[Task brief]
As the answer, set down the lines below from the one containing "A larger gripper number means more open" through the one containing "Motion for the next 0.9", exactly and inclusively, and no others.

[Data items]
----
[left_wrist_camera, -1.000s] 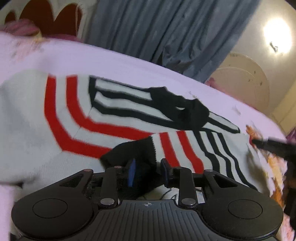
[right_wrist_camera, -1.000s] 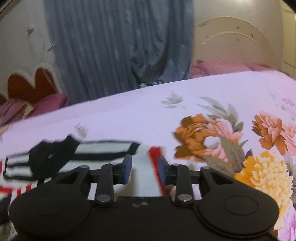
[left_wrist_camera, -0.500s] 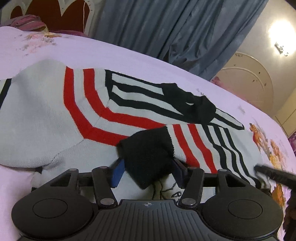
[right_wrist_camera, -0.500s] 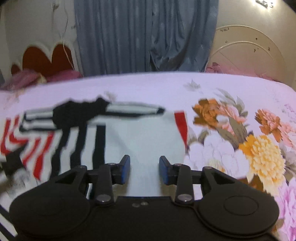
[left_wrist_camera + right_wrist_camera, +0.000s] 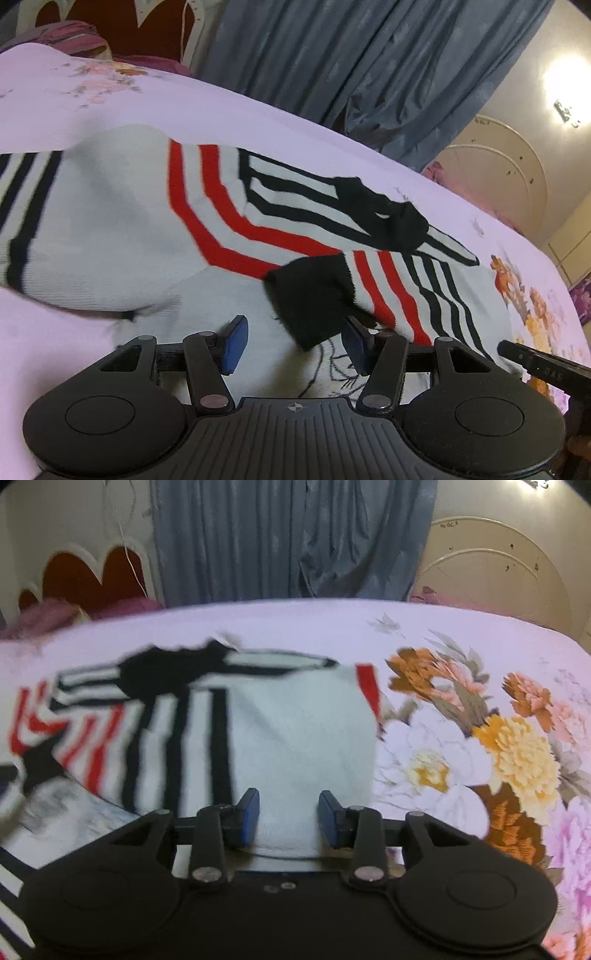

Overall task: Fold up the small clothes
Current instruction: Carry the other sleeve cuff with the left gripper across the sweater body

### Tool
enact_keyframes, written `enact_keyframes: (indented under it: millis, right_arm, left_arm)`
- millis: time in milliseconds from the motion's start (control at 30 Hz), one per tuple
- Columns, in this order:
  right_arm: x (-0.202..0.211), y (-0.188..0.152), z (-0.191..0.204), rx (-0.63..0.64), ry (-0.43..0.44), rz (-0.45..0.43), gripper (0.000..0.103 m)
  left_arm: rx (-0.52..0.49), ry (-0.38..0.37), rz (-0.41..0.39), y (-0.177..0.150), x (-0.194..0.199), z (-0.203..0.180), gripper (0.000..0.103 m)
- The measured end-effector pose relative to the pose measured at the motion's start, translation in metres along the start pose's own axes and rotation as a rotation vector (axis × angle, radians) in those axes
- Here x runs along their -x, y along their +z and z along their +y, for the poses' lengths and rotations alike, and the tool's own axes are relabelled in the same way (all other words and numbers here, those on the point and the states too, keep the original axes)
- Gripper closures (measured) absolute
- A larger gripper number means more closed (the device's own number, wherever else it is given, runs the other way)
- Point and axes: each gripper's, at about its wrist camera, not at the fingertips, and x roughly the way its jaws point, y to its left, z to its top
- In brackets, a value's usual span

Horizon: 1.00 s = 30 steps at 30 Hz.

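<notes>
**Grippers spread open over a striped sweater on a bed**

Left gripper point(image 5: 293, 345) sits low at the near edge of its view, its two blue-padded fingers spread wide and holding nothing. A black sleeve cuff point(image 5: 314, 295) lies just ahead of the gap between them, close to the right finger; whether it touches is unclear. The cuff belongs to a small knitted sweater point(image 5: 110, 229), white with red and black stripes, spread across a pale lilac bedsheet point(image 5: 258, 114). One sleeve is folded in over the body, and the black collar point(image 5: 384, 218) lies farther off, right of centre. At the far right edge of this view, a black part of the other tool point(image 5: 543, 369) pokes in.

Right gripper point(image 5: 289, 819) is also open, its fingers set apart with a white portion of the sweater point(image 5: 299, 738) lying between and beyond them; they are not closed on it. This view is motion-blurred. To the right, the sheet carries a large print of orange, yellow and white flowers point(image 5: 498, 738). Far behind the bed hang grey-blue curtains point(image 5: 277, 535), with a red scalloped headboard point(image 5: 81, 572) at the left.
</notes>
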Motion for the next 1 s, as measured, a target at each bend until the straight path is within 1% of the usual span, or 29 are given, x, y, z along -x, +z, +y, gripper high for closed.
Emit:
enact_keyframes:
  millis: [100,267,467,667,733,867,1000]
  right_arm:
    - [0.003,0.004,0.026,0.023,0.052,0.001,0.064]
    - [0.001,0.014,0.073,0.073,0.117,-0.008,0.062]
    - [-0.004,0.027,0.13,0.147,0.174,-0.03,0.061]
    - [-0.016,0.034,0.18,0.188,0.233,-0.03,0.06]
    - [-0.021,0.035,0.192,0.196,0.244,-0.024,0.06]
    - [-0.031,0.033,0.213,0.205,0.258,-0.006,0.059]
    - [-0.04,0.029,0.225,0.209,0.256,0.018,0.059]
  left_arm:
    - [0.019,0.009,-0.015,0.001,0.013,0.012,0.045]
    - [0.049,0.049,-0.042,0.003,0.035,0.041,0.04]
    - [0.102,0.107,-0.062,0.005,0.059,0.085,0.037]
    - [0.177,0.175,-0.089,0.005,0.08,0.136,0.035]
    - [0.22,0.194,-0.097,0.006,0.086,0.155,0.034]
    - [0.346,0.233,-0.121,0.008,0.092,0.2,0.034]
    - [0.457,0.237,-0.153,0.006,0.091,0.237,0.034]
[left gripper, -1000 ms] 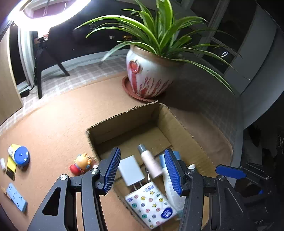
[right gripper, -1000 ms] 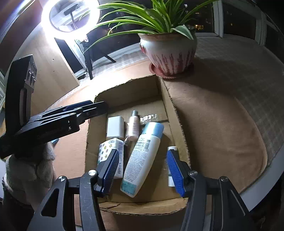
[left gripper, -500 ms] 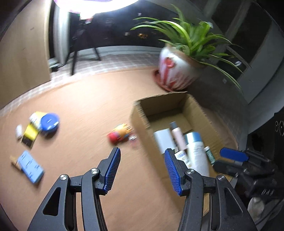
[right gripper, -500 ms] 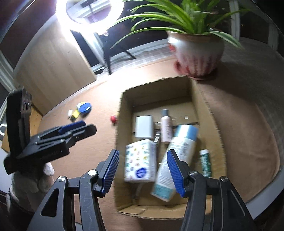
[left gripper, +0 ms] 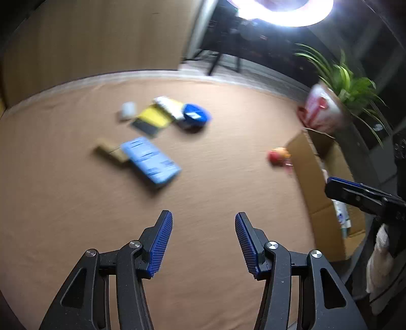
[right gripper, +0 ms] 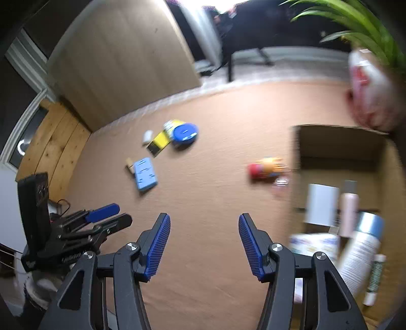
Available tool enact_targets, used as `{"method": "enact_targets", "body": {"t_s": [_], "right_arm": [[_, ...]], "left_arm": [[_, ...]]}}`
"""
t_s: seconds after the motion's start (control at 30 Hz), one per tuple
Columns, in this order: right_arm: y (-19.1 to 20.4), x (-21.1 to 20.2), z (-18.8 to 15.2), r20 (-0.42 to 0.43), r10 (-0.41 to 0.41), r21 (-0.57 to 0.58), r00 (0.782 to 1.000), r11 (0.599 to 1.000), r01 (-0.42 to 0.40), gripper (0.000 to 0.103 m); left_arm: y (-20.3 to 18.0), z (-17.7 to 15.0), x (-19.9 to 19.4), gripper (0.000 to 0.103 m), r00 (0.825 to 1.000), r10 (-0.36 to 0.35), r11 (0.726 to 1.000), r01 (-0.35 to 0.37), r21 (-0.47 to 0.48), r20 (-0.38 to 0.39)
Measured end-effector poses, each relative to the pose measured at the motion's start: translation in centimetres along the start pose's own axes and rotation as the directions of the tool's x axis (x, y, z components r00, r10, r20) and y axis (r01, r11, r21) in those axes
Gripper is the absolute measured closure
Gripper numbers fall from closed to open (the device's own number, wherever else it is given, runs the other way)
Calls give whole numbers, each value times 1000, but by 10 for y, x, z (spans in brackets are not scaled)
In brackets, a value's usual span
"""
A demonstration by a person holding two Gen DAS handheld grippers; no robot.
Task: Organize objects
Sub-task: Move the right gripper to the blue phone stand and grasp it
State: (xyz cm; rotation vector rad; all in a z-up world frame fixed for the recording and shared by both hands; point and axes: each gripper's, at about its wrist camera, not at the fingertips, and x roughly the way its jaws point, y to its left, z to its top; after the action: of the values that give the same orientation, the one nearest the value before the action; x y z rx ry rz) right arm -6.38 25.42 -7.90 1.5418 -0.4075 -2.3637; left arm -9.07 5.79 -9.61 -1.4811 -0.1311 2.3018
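A cardboard box (right gripper: 340, 142) stands at the right, holding a white block (right gripper: 320, 204), a pink bottle (right gripper: 349, 208), a large white bottle with blue cap (right gripper: 360, 251), a patterned pack (right gripper: 313, 243) and a small tube (right gripper: 375, 276). On the brown mat lie a light blue flat box (left gripper: 151, 158), a tan piece (left gripper: 109, 151), a yellow-black card (left gripper: 151, 121), a blue round case (left gripper: 194, 117), a small white item (left gripper: 127, 110) and a red-yellow toy (left gripper: 278, 154). My left gripper (left gripper: 203, 242) is open and empty over the mat. My right gripper (right gripper: 204, 245) is open and empty, left of the box.
A potted plant (left gripper: 327, 109) stands behind the box. A ring light (left gripper: 281, 10) on a stand shines at the back. A wooden panel (right gripper: 119, 66) rises behind the mat. The mat's edge (left gripper: 76, 82) curves along the back.
Both grippers have swung left, away from the box and towards the loose objects on the mat. Both stay open and empty. The views are blurred by motion.
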Motion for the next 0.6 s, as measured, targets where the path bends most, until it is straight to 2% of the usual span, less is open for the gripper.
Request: {"method": "enact_targets", "body": {"t_s": [0.1,0.27,0.6], "right_arm": [[18,30,12,-51,23,-14,998,1000,-24,51],[47,61,27,-77,26,-64,997,997,-31,51],[77,121,51,-148,20,-97,989,995,-35,51]], "left_arm": [[25,-10,-3,48,1000,19,999,-19,-38,-13],[61,-22,-12,48,999,42,995,-43,-87,-20],[97,-18,-21,48,998,55,989,-55,-140,-9]]}}
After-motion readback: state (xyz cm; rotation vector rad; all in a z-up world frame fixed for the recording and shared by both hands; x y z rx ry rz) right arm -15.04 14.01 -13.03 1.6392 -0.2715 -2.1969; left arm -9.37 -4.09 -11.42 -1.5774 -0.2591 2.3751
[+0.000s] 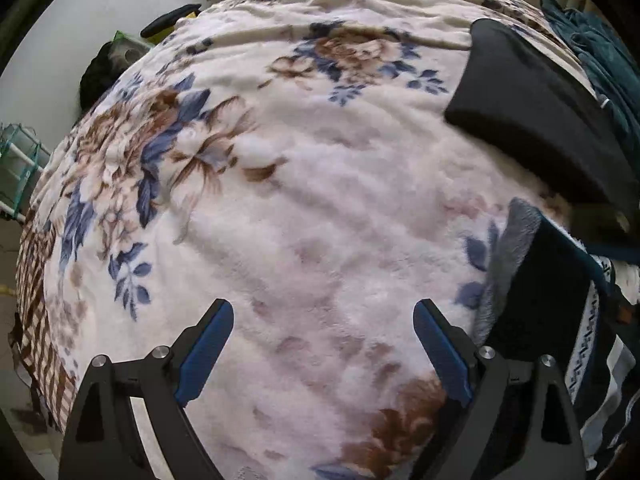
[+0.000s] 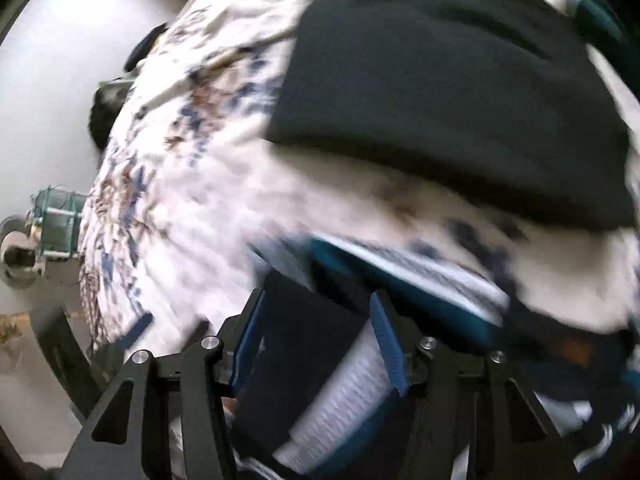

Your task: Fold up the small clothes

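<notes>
**Left wrist view: my left claw wide open over bare blanket, clothes off to the right**

Left wrist view shows my left gripper (image 1: 323, 344) spread wide, its blue-padded fingers (image 1: 208, 346) well apart with only the floral fleece blanket (image 1: 280, 208) between them. Nothing is held or touched there. A folded black garment (image 1: 532, 120) lies flat on the blanket at upper right. Nearer, just beside my right-hand finger, sits a stack of clothes (image 1: 532, 300): a grey fleecy edge, a dark piece, and a navy piece with a white knitted pattern.

In the right wrist view everything is smeared by motion. My right gripper (image 2: 320, 344) stands about half open over that stack. A dark navy garment (image 2: 296, 352) and a white ribbed band (image 2: 348, 392) fill the gap between the fingers, but the pads do not seem to press on the cloth; the blur keeps me from being sure. The folded black garment (image 2: 448, 88) lies beyond, on the blanket (image 2: 192, 184).
</notes>
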A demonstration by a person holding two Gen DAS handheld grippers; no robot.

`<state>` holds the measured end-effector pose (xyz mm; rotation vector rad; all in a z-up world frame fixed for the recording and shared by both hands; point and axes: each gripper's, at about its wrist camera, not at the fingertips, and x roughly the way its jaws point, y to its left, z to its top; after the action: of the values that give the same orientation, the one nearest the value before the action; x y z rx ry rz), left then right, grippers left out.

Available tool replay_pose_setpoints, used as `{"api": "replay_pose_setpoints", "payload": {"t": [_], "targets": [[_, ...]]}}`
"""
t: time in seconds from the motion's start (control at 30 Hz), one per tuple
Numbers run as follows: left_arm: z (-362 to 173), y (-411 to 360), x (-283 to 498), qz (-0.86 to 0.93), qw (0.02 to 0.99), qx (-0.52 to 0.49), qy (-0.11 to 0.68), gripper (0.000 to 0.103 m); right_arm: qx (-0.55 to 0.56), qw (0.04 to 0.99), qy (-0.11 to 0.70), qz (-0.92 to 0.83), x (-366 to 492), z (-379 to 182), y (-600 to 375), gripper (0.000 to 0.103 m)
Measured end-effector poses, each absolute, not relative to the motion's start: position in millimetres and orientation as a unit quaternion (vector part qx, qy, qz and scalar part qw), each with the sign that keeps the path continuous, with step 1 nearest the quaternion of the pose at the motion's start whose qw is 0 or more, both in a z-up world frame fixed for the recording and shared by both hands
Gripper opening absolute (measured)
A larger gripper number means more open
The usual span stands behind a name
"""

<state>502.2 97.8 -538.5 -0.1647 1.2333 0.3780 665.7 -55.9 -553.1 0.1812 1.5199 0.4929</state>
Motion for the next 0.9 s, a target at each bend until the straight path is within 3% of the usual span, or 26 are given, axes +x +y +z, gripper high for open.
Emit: {"api": "replay_pose_setpoints", "payload": {"t": [0.07,0.1,0.13,0.3,0.33,0.37,0.4,0.47,0.73,0.9], "targets": [[-543.6,104.6,498.8,0.177,0.790,-0.094,0.579,0.092,0.078,0.667,0.702,0.236,676.5,-568.9,-30.2,0.051],[-545.1,106.5,497.5,0.176,0.788,-0.100,0.581,0.092,0.073,0.661,0.706,0.242,677.5,-574.8,-21.5,0.024],[-546.1,108.4,496.3,0.174,0.786,-0.106,0.583,0.092,0.061,0.662,0.708,0.239,678.1,-577.3,-15.4,0.006],[-541.0,110.0,491.7,0.154,0.793,-0.114,0.578,0.092,0.065,0.708,0.687,0.151,690.9,-572.0,-50.4,0.006],[-539.4,109.0,491.4,0.148,0.795,-0.117,0.577,0.092,0.076,0.709,0.688,0.137,693.1,-570.0,-58.5,0.007],[-537.6,107.3,491.5,0.139,0.796,-0.121,0.577,0.092,0.091,0.703,0.694,0.127,693.4,-567.4,-69.6,0.017],[-535.3,105.0,491.8,0.131,0.797,-0.124,0.576,0.092,0.121,0.688,0.702,0.134,691.0,-563.5,-84.2,0.036],[-530.1,98.4,493.6,0.114,0.802,-0.124,0.573,0.092,0.146,0.692,0.692,0.144,684.0,-551.2,-106.0,0.058],[-520.2,53.2,531.1,0.060,0.824,-0.083,0.557,0.092,0.067,0.680,0.724,0.090,614.8,-560.3,-161.0,0.058],[-552.1,22.5,570.3,0.056,0.818,0.027,0.571,0.092,0.197,0.708,0.678,-0.034,552.1,-543.6,-246.2,0.059]]}}
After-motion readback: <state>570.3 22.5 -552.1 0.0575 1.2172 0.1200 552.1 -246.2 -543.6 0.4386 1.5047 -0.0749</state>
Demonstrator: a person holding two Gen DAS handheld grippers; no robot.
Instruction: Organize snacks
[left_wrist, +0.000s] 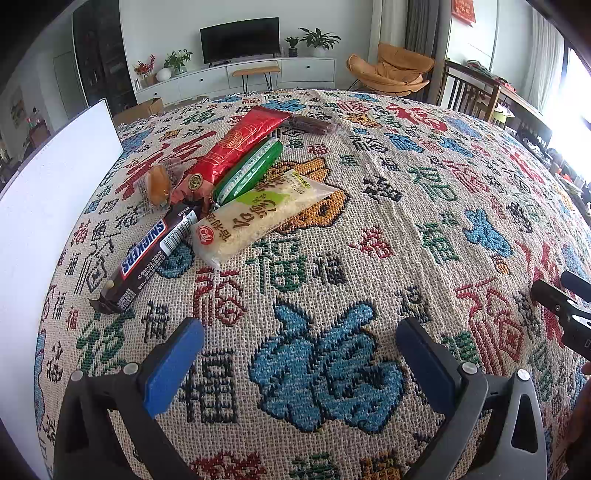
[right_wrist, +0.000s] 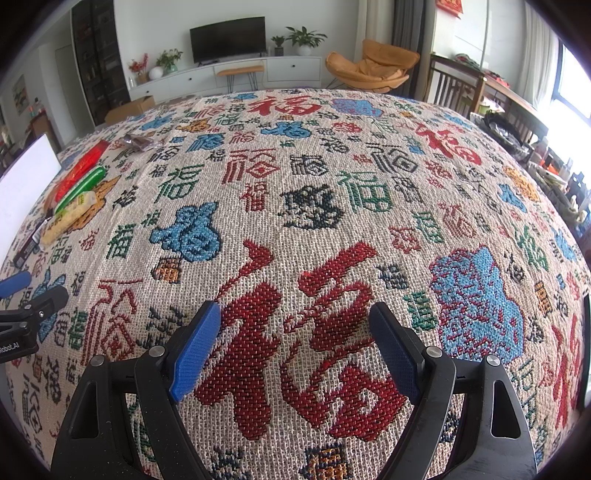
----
[Solution for this problem]
A larger gripper number means more open
The usual span stands behind a name
"""

<state>502.2 97.8 -538.5 -0.1647 1.2333 0.3780 665.7 -55.9 -553.1 0.1812 1.5199 0.4929</state>
Motion for the next 0.9 s, a target at each bend until the straight path is within 3% of the usual span, or 26 are given, axes +x +y +z, gripper high for open.

This exercise is complete.